- Relator(a)
- Ministra Nancy Andrighi
- Órgão julgador
- Terceira Turma
- Data do julgamento
- 22/04/2026
- Data de publicação
- 28/04/2026
STJ – Acórdão, Rel. Ministra Nancy Andrighi, Terceira Turma, j. 22/04/2026, p. 28/04/2026
PROCESSUAL CIVIL. AGRAVO EM RECURSO ESPECIAL. AÇÃO DECLARATÓRIA DE PATERNIDADE POST MORTEM C/C PETIÇÃO DE HERANÇA. NEGATIVA DE PRESTAÇÃO JURISDICIONAL. NÃO INDICAÇÃO. SÚMULA 284/STF. DECISÃO SURPRESA. AUSÊNCIA. REEXAME DE FATOS E PROVAS. INADMISSIBILIDADE. CERCEAMENTO DE DEFESA. NÃO OCORRÊNCIA. DISSÍDIO JURISPRUDENCIAL. COTEJO ANALÍTICO. AUSÊNCIA. 1. Ação declaratória de paternidade post mortem cumulada com petição de herança. 2. A ausência de expressa indicação de obscuridade, omissão ou contradição nas razões recursais enseja o não conhecimento do recurso especial. 3. O enunciado processual da "não surpresa" não implica exigir do julgador que toda solução dada ao deslinde da controvérsia seja objeto de consulta às partes antes da efetiva prestação jurisdicional, mormente quando já lhe foi oportunizada manifestação acerca do ponto em discussão. 4. Alterar o decidido no acórdão impugnado, quanto à idoneidade do exame de DNA realizado, bem como acerca da desnecessidade de realização de outras provas para se afastar o reconhecimento de paternidade pleiteado, exige o reexame de fatos e provas, o que é vedado em recurso especial pela Súmula 7/STJ. 5. A jurisprudência do STJ é no sentido de que o juiz, como destinatário da prova, pode, em conformidade com os princípios da livre apreciação da prova e do livre convencimento motivado, decidir pelo indeferimento da prova requerida sem que isso configure cerceamento de defesa.
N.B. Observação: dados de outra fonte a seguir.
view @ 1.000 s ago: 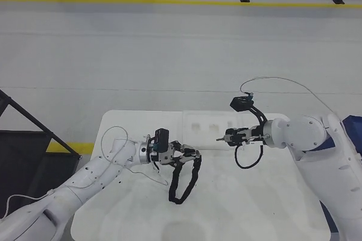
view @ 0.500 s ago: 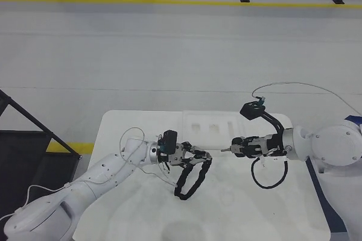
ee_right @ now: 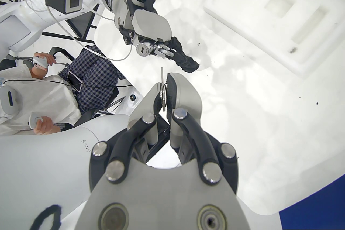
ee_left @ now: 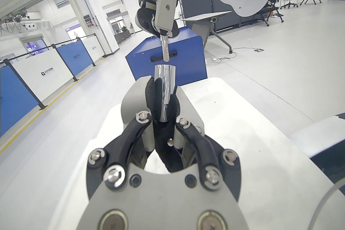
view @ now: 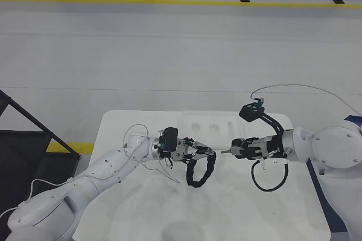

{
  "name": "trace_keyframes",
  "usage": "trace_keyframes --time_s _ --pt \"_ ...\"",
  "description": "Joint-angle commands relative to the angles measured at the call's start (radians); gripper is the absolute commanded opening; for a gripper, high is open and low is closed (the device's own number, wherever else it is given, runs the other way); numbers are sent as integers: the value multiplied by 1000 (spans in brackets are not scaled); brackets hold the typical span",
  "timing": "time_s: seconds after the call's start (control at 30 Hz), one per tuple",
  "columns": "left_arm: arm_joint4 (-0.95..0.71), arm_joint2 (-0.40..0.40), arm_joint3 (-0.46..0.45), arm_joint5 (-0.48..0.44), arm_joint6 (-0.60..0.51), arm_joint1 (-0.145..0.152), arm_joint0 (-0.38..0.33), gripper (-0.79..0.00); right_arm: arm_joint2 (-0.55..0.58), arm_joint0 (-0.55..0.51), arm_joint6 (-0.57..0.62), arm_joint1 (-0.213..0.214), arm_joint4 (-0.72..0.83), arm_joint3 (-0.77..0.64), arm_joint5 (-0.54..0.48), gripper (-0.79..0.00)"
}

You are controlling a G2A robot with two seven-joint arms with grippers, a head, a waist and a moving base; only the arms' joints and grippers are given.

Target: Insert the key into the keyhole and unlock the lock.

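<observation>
**Key Poised Just Short of the Lock**

On the left of the top view, the left gripper (view: 196, 150) is clamped on the lock (view: 206, 150), pinching its chrome cylinder (ee_left: 164, 80) above the white table (view: 289, 199). The lock's black cable loop (view: 200, 175) hangs below the cylinder. The cylinder's open end faces the right arm. Just beyond it is the key (view: 224, 152), its blade lined up with the cylinder and its tip a little short of the end, not inside. The right gripper (view: 234, 149) is closed on the key's head. A white foam tray (view: 211, 128) lies on the table behind both grippers.
</observation>
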Motion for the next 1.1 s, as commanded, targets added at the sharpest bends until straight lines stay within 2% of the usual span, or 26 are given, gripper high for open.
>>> trace_keyframes --time_s 0.0,0.13,0.37,0.57,0.8,1.07 --pt "0 0 0 0 0 0 0 -785 0 0 0 0 0 0 0 -785" --pt "-9 -8 -11 28 -41 -1 19 -785 -3 -13 -33 1 5 -11 -3 -785" --pt "42 -14 -24 67 -83 -17 20 -785 -26 19 8 10 -58 -93 55 -785" --pt "61 -15 11 117 -60 -47 11 -785 -58 32 12 15 -106 -109 102 -785" --pt "72 -13 51 113 -39 -74 2 -785 -96 40 5 19 -135 -100 104 -785" --pt "88 -22 80 112 -25 -93 2 -785 -111 47 -21 22 -135 -67 134 -785"
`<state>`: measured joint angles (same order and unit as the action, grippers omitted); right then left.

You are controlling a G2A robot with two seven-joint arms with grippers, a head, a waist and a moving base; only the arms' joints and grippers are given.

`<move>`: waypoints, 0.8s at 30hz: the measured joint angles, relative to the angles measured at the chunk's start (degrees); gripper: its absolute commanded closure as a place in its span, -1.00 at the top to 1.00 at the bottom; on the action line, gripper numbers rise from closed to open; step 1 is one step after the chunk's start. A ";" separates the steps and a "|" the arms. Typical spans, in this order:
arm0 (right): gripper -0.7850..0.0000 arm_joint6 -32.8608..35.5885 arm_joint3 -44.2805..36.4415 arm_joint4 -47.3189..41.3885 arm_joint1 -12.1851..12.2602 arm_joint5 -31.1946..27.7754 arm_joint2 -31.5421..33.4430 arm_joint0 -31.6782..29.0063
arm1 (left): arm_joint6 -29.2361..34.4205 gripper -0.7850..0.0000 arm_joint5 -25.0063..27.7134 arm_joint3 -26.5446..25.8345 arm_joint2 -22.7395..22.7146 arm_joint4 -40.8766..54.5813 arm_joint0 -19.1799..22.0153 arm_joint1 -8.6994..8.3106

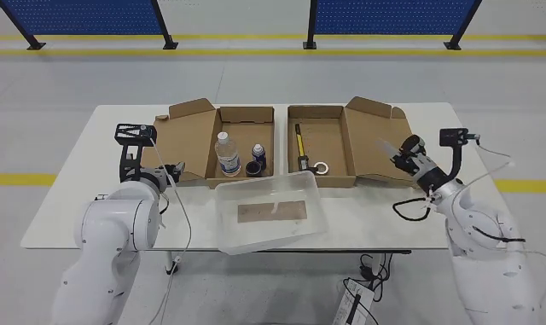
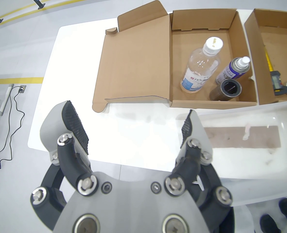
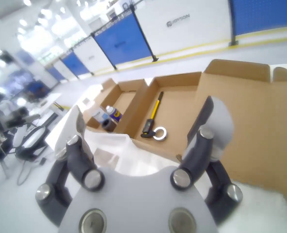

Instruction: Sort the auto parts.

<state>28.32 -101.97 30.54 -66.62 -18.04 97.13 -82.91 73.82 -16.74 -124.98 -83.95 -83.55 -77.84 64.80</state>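
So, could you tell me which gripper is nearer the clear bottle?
Left. The left gripper sits beside the box holding the clear bottle; the right gripper is by the second box's outer flap.

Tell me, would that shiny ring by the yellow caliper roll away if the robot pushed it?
Probably not: the metal ring lies flat in the cardboard box, so it should slide. It looks stiff, smooth, maybe slippery.

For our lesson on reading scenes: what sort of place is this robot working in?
Likely an industrial workshop or test floor: blue partition panels, yellow floor lines, and a white table holding cardboard sorting boxes.
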 measured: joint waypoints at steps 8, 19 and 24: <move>1.00 0.53 -0.74 -0.17 0.08 1.00 0.79 -0.93 | 0.00 1.00 0.00 0.00 0.00 0.00 0.00 0.00; 1.00 0.53 -0.74 -0.17 0.08 0.99 0.79 -0.93 | 0.00 1.00 0.00 0.00 0.00 0.00 0.00 0.00; 1.00 0.53 -0.74 -0.17 0.08 0.99 0.79 -0.93 | 0.00 1.00 0.00 0.00 0.00 0.00 0.00 0.00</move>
<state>28.84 -102.71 30.37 -66.54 -17.05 97.92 -83.84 73.82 -16.74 -124.98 -83.95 -83.55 -77.84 64.80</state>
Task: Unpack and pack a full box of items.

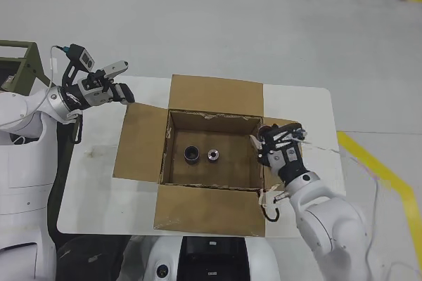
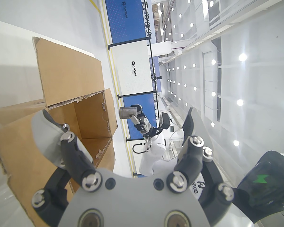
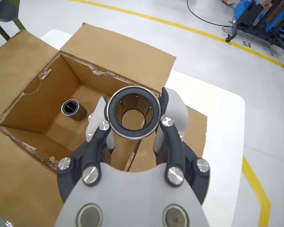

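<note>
Gripping right tool point(image 3: 133, 109): closed on a hollow metal cylinder point(image 3: 142, 105), one finger on each side of its barrel; the open end faced the wrist camera, with rows of small balls visible along the inner wall; no writing was legible on its dark end ring
Right tool, place point(image 1: 278, 137): above the right edge of the cardboard box point(image 1: 211, 123), at the right flap; in the left wrist view the held cylinder point(image 2: 126, 112) appeared lying sideways in the fingers, clear of the box point(image 2: 85, 119)
Left tool point(image 1: 121, 81): open and holding nothing, fingers spread wide; above the counter point(image 1: 98, 190) near the far corner of the box's left flap; its own view point(image 2: 116, 116) showed some lettering on the wrist plate, partly hidden
Box point(image 3: 68, 76): open, all four flaps folded out, standing in the middle of the white counter point(image 3: 215, 119); torn paper edges along the rim; no label visible on the cardboard
Inside the box: a dark-ended cylinder point(image 1: 191, 153) and a smaller metal part point(image 1: 214, 154) just beside it on the floor; the dark-ended cylinder point(image 3: 72, 109) bore a line of small print on its end face, too small to read
Background: a white panel point(image 2: 132, 69) and blue panels point(image 2: 123, 12) carried printed logos
</note>
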Controlling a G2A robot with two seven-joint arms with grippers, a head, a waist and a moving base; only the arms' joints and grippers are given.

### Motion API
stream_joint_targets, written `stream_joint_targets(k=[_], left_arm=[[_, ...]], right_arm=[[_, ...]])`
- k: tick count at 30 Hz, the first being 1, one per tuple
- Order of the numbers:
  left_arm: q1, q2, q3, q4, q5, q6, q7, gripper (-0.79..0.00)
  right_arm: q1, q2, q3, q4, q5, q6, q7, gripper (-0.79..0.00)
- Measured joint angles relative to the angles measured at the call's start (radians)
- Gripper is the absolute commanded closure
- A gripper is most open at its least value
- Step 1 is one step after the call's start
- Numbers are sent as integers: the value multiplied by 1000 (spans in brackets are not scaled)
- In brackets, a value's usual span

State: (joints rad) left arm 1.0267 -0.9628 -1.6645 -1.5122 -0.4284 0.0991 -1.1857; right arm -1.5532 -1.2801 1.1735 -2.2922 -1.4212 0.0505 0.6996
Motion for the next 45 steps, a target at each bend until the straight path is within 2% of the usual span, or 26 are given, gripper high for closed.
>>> stream_joint_targets(k=[7,18,34,45], left_arm=[[0,0,0,0,0,0,0,-785],[0,0,0,0,0,0,0,-785],[0,0,0,0,0,0,0,-785],[0,0,0,0,0,0,0,-785]], right_arm=[[7,-7,-98,19,-65,-9,5,0],[78,-33,-225,110,-64,40,56,0],[216,-70,-266,267,-13,105,151,0],[325,-102,-301,431,4,161,220,0]])
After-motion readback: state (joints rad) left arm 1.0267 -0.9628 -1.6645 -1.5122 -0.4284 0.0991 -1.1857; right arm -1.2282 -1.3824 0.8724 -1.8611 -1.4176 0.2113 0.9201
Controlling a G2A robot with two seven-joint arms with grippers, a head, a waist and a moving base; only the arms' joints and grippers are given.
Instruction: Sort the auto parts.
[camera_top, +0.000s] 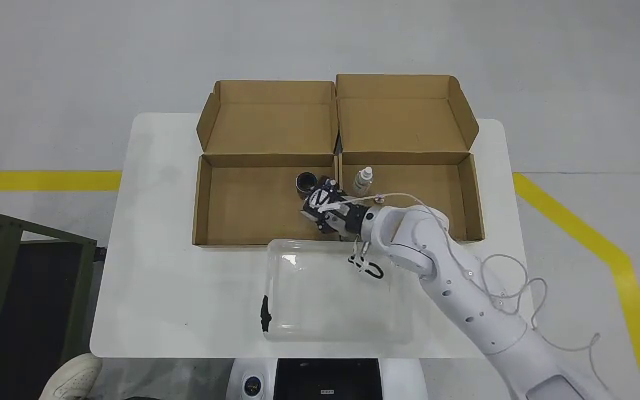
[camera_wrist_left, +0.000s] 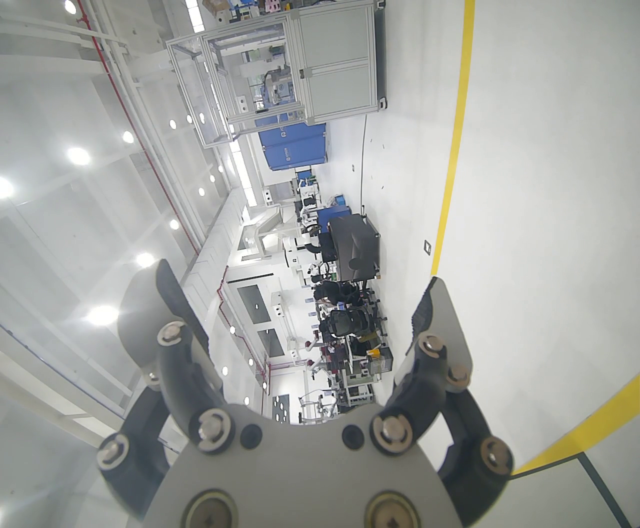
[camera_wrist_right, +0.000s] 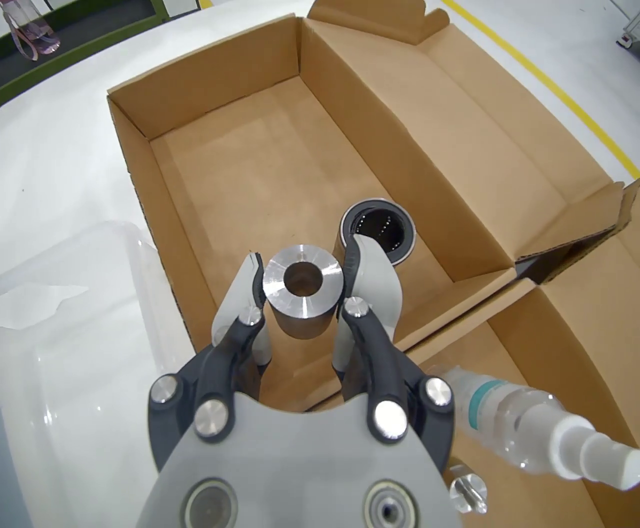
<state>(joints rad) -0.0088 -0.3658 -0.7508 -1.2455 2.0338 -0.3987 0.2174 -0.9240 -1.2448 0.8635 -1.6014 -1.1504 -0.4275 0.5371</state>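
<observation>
top, arm: my right gripper (camera_top: 326, 210) sits over the left box (camera_top: 240, 205), at that box's corner next to the right box (camera_top: 440, 190).
top, bearing: the black linear bearing (camera_top: 305, 183) stands inside the left box, by the wall it shares with the right box.
top, other items: a spray bottle (camera_top: 362, 180) lies just across that shared wall. The clear tray (camera_top: 340, 300) is just in front of the left box, with a small black part (camera_top: 265, 312) in it.
left wrist, pincer: my left gripper (camera_wrist_left: 300, 280) is spread wide with nothing between the fingers. It points out at the room, well away from the left box.
right wrist, pincer: jaws are closed partway onto the steel sleeve (camera_wrist_right: 302, 295), one pad on each side. The sleeve is upright, bore up.
right wrist, sleeve place: it is inside the left box near the front wall, just beside the bearing. I can't tell if its base is on the box floor.
step: I read this as the drop-off, sleeve going in with the bearing.
next: I'd seat the base, open evenly and lift straight out. One finger is very close to the bearing, so no sideways drift.
</observation>
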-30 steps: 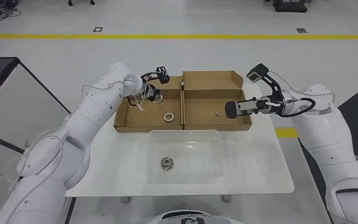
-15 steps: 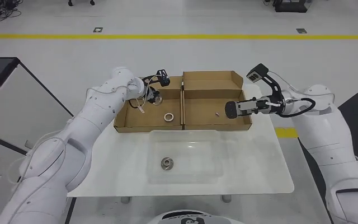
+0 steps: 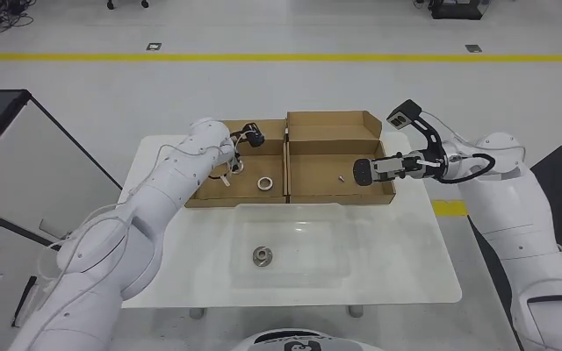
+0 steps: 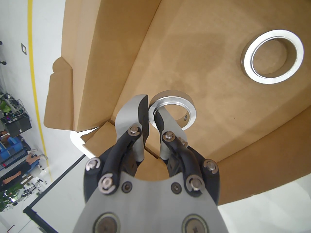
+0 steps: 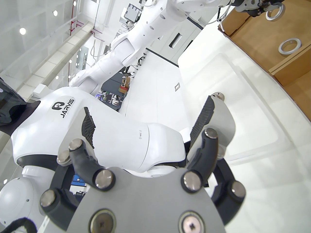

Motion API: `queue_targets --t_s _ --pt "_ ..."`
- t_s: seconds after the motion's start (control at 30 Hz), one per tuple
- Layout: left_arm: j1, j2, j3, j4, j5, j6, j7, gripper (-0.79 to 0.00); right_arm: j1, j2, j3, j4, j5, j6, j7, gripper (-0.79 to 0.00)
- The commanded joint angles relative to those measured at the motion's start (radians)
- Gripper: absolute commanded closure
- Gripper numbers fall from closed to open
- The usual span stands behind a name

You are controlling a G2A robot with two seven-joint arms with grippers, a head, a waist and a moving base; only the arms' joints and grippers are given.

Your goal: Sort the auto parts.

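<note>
My left gripper is shut on the rim of a metal ring, one finger inside the hole and one outside. It holds the ring just over the floor of the left cardboard box, near the box's back left corner. A second metal ring lies flat on that box's floor. My right gripper is open with nothing between its fingers, and hangs over the near right part of the right cardboard box. A small metal part lies in that box.
A clear plastic tray sits on the white table in front of the boxes, with a round gear-like part in it. The two boxes stand side by side, sharing a middle wall. The table edges lie close on every side.
The left arm has swung in over the left box, and its gripper has come down and forward with the ring. The right arm has kept still.
</note>
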Motion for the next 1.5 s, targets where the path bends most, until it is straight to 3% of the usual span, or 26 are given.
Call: queue_targets --t_s 0.0,0.4,0.43,0.8,0.9,1.1,1.3,1.47 --pt "-0.004 -0.014 0.008 0.03 0.007 0.003 0.002 0.0 0.0 0.0 0.0 0.0 0.0 0.0 0.0 -0.785" --pt "-0.016 -0.079 0.019 0.172 -0.001 -0.028 0.055 0.0 0.0 0.0 0.0 0.0 0.0 0.0 0.0 -0.785" --pt "-0.017 -0.083 0.02 0.181 0.0 -0.03 0.057 -0.092 0.0 0.0 0.0 0.0 0.0 0.0 0.0 -0.785" --pt "-0.036 -0.116 0.009 0.266 -0.009 -0.045 0.097 -0.397 0.0 0.0 0.0 0.0 0.0 0.0 0.0 -0.785" --pt "-0.046 -0.12 0.006 0.281 -0.007 -0.046 0.106 -0.566 0.0 0.0 0.0 0.0 0.0 0.0 0.0 -0.785" --pt "-0.077 -0.121 -0.008 0.308 -0.007 -0.05 0.127 -0.763 0.0 0.0 0.0 0.0 0.0 0.0 0.0 -0.785" --pt "-0.118 -0.108 -0.028 0.311 -0.011 -0.101 0.158 -0.785 0.0 0.0 0.0 0.0 0.0 0.0 0.0 -0.785" --pt "-0.142 -0.082 -0.052 0.285 -0.027 -0.228 0.218 -0.785 0.0 0.0 0.0 0.0 0.0 0.0 0.0 -0.785"
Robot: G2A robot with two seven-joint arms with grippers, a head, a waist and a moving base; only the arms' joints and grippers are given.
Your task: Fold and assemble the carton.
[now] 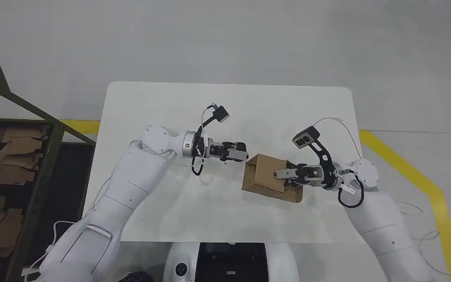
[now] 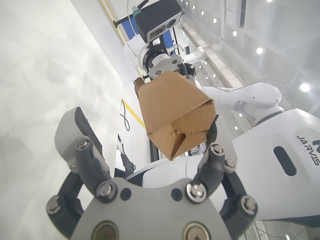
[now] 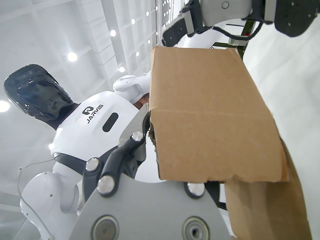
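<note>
A brown carton (image 1: 270, 178), partly folded into a box shape, is held just above the white table (image 1: 162, 106) right of its middle. My right gripper (image 1: 287, 172) is shut on the carton's right end; in the right wrist view one finger (image 3: 140, 123) presses the carton (image 3: 207, 113) wall and the other is hidden behind the cardboard. My left gripper (image 1: 239, 151) is open at the carton's left end. In the left wrist view its fingers (image 2: 82, 126) stand wide apart around the carton's (image 2: 175, 106) crumpled, folded-in end flaps.
A dark bin with several flat cardboard blanks (image 1: 21, 151) stands left of the table. Yellow floor lines (image 1: 394, 158) run past both table sides. The table's far half and front left are bare.
</note>
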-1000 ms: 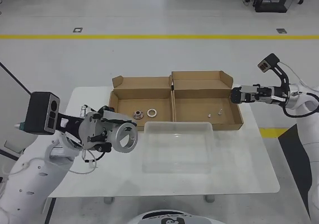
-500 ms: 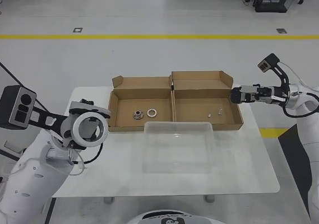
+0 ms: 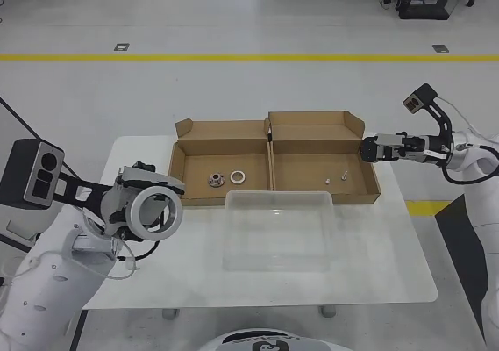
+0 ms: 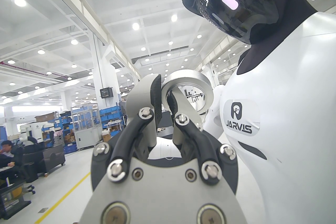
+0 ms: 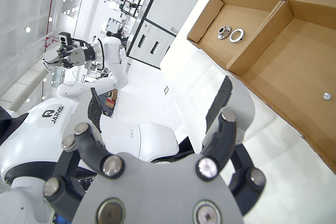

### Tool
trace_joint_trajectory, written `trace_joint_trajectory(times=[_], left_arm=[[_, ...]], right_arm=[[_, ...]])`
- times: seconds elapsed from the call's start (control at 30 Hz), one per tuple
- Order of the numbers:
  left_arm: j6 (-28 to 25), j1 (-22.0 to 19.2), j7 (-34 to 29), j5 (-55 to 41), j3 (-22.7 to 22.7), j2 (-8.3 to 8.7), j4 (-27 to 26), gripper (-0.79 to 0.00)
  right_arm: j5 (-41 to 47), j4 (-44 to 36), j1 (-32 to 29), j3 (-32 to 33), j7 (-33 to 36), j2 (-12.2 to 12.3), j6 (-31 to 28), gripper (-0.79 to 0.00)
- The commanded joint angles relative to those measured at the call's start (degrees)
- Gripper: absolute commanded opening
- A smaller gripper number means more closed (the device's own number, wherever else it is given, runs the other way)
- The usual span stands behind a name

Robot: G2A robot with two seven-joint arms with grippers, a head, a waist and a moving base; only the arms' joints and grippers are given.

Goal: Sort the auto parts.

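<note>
Looking from the top, the left gripper (image 3: 135, 207) holds a large silver metal ring (image 3: 175, 215) above the white table (image 3: 372, 254), at nine o'clock from the clear plastic bin (image 3: 277, 230). The right gripper (image 3: 367, 149) hangs at three o'clock of two brown cardboard boxes (image 3: 223, 130). In the left wrist view, the fingers (image 4: 156, 93) clench the ring's rim. In the right wrist view, the jaws stand released. A flanged silver hub (image 5: 224, 32) and a small silver ring (image 5: 237, 36) lie in one box.
</note>
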Motion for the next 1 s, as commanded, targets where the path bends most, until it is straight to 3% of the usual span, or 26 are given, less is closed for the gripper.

Precedentes. 6. A existência de fundamento do acórdão recorrido não impugnado - quando suficiente para a manutenção de suas conclusões - impede a apreciação do recurso especial. 7. O dissídio jurisprudencial deve ser comprovado mediante o cotejo analítico entre acórdãos que versem sobre situações fáticas idênticas. 8. Agravo conhecido. Recurso especial parcialmente conhecido e, nessa extensão, não provido. (AREsp n. 2.829.432/MT, relatora Ministra Nancy Andrighi, Terceira Turma, julgado em 22/4/2026, DJEN de 28/4/2026.)